The 315 men whose sperm and paraben levels were measured were from a Polish infertilty clinic.
The lead study author Joanna Jurewicz of the Nofer Institute of Occupational Medicine in Lodz commented, "We have observed an impact of parabens on semen quality. To avoid parabens is very difficult because they are widespread, but we can try to minimize the exposure by only using personal care products with label information saying that there are no parabens in the particular product."
However, in my experience, some products that are "paraben free" use in its place an even worse chemical phenoxyethanol.
Some parabens are banned from use in cosmetics by the European Union citing a possible risk of increase in breast cancer.

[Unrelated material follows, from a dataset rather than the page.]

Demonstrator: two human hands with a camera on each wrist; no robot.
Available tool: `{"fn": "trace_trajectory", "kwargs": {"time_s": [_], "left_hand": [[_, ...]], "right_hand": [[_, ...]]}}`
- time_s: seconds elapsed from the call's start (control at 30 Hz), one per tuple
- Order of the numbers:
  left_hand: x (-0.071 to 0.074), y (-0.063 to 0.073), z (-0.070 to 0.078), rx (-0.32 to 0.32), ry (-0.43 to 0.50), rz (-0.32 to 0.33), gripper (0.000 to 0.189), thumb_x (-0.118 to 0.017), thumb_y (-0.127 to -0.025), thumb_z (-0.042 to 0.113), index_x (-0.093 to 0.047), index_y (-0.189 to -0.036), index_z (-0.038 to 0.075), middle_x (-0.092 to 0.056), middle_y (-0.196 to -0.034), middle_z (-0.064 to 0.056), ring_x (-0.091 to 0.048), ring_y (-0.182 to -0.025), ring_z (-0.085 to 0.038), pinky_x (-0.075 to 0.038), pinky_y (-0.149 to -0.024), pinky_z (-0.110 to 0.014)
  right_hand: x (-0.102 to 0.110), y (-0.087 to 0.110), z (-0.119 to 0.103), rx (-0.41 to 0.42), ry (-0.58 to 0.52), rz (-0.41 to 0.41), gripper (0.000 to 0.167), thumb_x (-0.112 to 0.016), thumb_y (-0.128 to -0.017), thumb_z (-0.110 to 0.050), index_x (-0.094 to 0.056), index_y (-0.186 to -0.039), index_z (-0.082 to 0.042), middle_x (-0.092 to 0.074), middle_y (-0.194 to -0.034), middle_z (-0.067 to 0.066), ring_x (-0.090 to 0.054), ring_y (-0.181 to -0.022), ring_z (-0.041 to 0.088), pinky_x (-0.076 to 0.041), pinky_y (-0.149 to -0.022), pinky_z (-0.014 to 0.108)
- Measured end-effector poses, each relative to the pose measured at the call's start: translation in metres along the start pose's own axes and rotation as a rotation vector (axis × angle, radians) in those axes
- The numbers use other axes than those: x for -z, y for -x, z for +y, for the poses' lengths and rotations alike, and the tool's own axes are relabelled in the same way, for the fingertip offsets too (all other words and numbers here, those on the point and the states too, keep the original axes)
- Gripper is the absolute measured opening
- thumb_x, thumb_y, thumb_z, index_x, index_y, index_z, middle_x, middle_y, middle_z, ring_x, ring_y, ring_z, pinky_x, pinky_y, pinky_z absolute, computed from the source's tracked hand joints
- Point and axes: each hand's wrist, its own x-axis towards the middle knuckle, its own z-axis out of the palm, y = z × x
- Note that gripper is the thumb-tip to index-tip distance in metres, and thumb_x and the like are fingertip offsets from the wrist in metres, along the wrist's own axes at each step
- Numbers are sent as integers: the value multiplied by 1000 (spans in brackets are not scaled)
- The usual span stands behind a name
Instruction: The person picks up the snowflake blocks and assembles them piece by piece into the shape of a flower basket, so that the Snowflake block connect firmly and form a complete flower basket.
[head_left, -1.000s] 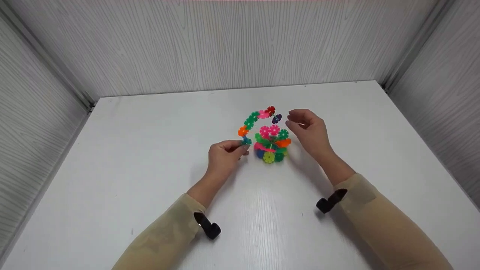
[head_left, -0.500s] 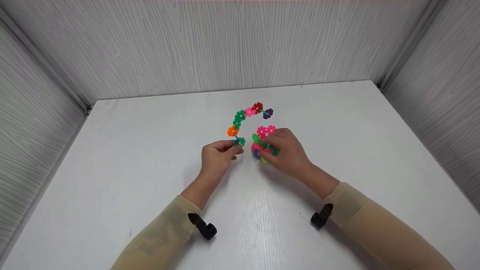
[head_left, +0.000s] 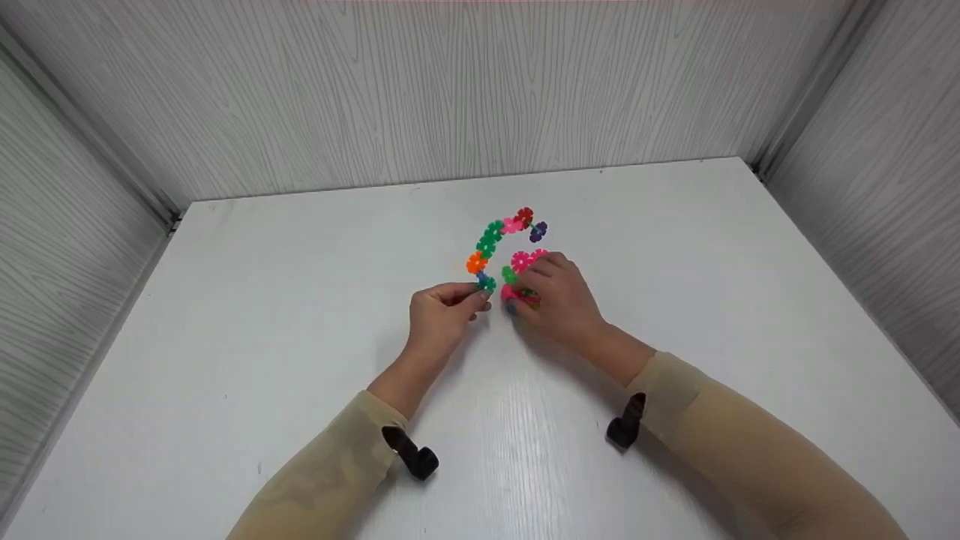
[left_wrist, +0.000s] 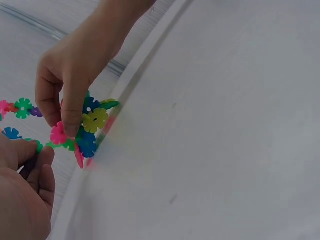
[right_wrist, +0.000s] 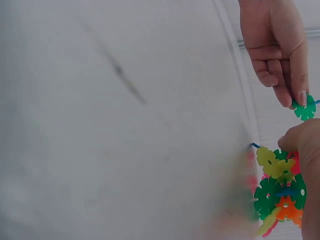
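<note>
My left hand (head_left: 442, 316) pinches the green snowflake disc (right_wrist: 305, 108) at the lower end of a curved chain of interlocking plastic discs (head_left: 486, 246). The chain arches up through orange, green, pink and red discs to a purple disc (head_left: 538, 232). Just right of it, my right hand (head_left: 564, 304) grips a rounded cluster of joined discs (left_wrist: 95, 120) with thumb and fingers. Pink discs (head_left: 520, 262) show above that hand in the head view, while much of the cluster is hidden behind it. The held green disc is close to the cluster's left side; I cannot tell whether they touch.
A white table (head_left: 262, 300) lies under both hands, with grey wood-grain panels (head_left: 450, 90) at the back and sides. Each sleeve has a black wrist mount, the left one (head_left: 411, 453) and the right one (head_left: 627, 422).
My right hand has moved left and down from beside the cluster and now holds it. My left hand, still pinching the chain, shifted left and then slightly back to the right.
</note>
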Motion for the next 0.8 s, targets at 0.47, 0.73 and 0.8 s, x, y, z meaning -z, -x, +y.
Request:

However, the U.S. FDA has not put any limits on the use of parabens in cosmetics.
Typically several parabens are combined and used in cosmetic products to increase their effectiveness to kill bacteria. Butyl paraben seems to be associated with oddly shaped and oddly sized sperm as well as decreased sperm motility. Ethyl paraben was only associated with strange shapes and strange sizes, but not decreased sperm motility.
There are several caveats. The study was from men coming to a fertility clinic. We do not know if these results apply to "normal" men. Researchers have not determined the "safe" levels or use of parabens on the skin.
Marisa Bartolomei, co-director of the epigenetics program at the University of Pennsylvania Perelman School of Medicine in Philadelphia stated, "No one really knows the mechanism of action of these compounds."
Joanna Jurewicz, PhD, Michał Radwan, PhD, Bartosz Wielgomas, PhD, Emila Dziewirska, MSc, Anetta Karwacka, MD, Anna Klimowska, MSc, Paweł Kałuz˙ny, PhD, Paweł Radwan, PhD, Michał Bochenek, PhD, and Wojciech Hanke, MD, PhD, Human Semen Quality, Sperm DNA Damage, and the Level of Reproductive Hormones in Relation to Urinary Concentrations of Parabens, JOEM, American College of Occupational and Environmental Medicine, Volume XX, Number X, Month 2017, March 2017.